Érase una vez un Estado que visualizó ayudar a sus ciudadanos (para otros “electores”) regalándole aquello que necesitaban, sin que sudasen ni soñasen, con el mismo criterio facilista con que del vientre de la tierra manaba la riqueza que como país lo sustentaba.
Eran chorros de petróleo en el regazo de cualquiera. No había necesidad de aprender a pescar; si se trataba de alimentos, como por arte de magia tendrían ya que estar los pescados sobre el plato; si de casa o vehículo, sólo había que anotarse en una lista. Para quienes tenían problemas sentimentales, de amor no conseguido, el detalle total para sentirse un ser realizado, se les prometía que se trabaja en la confección de una fórmula secreta a base de una combinación de feromonas y petróleo.
Algunos avispados descubrieron, con la malicia característica de quienes gustan romper idilios, que no había justicia en eso de andar regalándole a gente que ellos sabían eran unos ingratos, sinvergüenzas hechos los discapacitados. Idearon entonces una contraofensiva para a su manera impartir justicia y a la vez beneficiarse. Fabricaron un agua sucia, fementida, negra como el petróleo, y empezaron a bombearla sobre la humanidad de aquella partida de zánganos (en su criterio), reservándose el real chorro de hidrocarburos para su consumo.
Se generaron protestas. Se pidió investigación, pero la contextura del agua sucia era tan perfecta que no se apreciaba fácilmente diferencia con el petróleo. La gente lloraba. Se quejaba de que el pescado que le llegaba ahora al plato no la nutría, olía mal y le salía caro porque aquellos tramposos invisibles le cobraban por suministrárselo con algo de carne y hueso. La contraofensiva se consolidó, se hizo fuerte, perfecta, haciendo tabla rasa tanto con justos como pescadores, perdón, pecadores.

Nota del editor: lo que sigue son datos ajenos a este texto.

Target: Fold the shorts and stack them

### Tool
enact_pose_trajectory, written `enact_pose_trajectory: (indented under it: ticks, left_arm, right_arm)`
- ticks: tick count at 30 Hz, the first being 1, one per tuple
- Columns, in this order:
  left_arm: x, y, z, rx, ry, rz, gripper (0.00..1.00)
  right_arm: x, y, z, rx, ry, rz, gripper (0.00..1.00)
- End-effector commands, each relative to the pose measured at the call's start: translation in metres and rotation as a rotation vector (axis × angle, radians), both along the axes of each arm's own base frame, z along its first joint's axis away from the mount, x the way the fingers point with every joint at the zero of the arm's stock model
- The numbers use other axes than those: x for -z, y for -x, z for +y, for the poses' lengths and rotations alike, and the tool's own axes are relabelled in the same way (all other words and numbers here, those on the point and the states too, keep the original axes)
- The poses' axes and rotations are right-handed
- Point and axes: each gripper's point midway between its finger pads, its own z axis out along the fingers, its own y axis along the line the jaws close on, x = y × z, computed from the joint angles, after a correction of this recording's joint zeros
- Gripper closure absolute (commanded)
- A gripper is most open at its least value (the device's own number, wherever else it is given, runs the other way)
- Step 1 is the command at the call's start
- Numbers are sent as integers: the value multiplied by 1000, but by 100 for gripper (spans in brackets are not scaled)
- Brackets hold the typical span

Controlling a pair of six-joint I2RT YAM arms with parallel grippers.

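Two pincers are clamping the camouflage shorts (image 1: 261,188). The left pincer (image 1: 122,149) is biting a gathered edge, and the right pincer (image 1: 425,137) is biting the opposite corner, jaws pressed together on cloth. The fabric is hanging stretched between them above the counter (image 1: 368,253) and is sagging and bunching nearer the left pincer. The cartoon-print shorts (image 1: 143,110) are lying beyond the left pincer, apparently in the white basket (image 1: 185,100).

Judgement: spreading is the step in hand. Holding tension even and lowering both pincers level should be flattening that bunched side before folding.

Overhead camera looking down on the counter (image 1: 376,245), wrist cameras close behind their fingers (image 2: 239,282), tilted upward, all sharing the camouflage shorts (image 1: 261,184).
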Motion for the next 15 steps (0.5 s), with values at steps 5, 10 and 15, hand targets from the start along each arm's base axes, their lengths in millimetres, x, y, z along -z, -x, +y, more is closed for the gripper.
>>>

─¡Vamos, zanganillo! ─decía la sociedad secreta─. Camina, anda, llégate al río y estira la mano para sacar tu pez. Y paga por el contenido del río, ¡eh! ¿Qué creías? ¿Qué te lo daríamos en tu boquita de muñeco?
Mientras tanto el chorro de petróleo real ahorrado hinchó sus arcas personales y sus operaciones se hicieron rutina. Aquella primera investigación pedida fue acallada con cuotas de oro negro. El ciudadano, el zángano o justo, el pueblo revuelto en fin, se acostumbró y volcado quedó en las calles con un plato en mano, haciendo filas para recibir su chorro de agua sucia con salpicaduras de petróleo cierto, según pagara.
Cuando vino el día de la elecciones y el ciudadano inocente o culpable, ahora convertido en elector, votó para dar su opinión y decidir si continuaría aquel Estado dispensador de chorros petroleros de felicidad pura, las gentes les devolvió sus cubas de agua sucia, no distinguiendo entre Estado con grifos buenos y Contraestado con grifos falsos. Los hombres justos, aquellos que sabían pescar pero que ya no podía hacerlo, lavaban sus cuerpos indignados en la corriente del río; los zánganos, aquellos que solían esperar por arte de magia el consabido petróleo en forma de pez en sus platos, pedían a gritos en las calles un nuevo gobierno, blasonando sus platos vacíos.
Fue así como el Contraestado se hizo con el poder y el nuevo surtidor petrolero.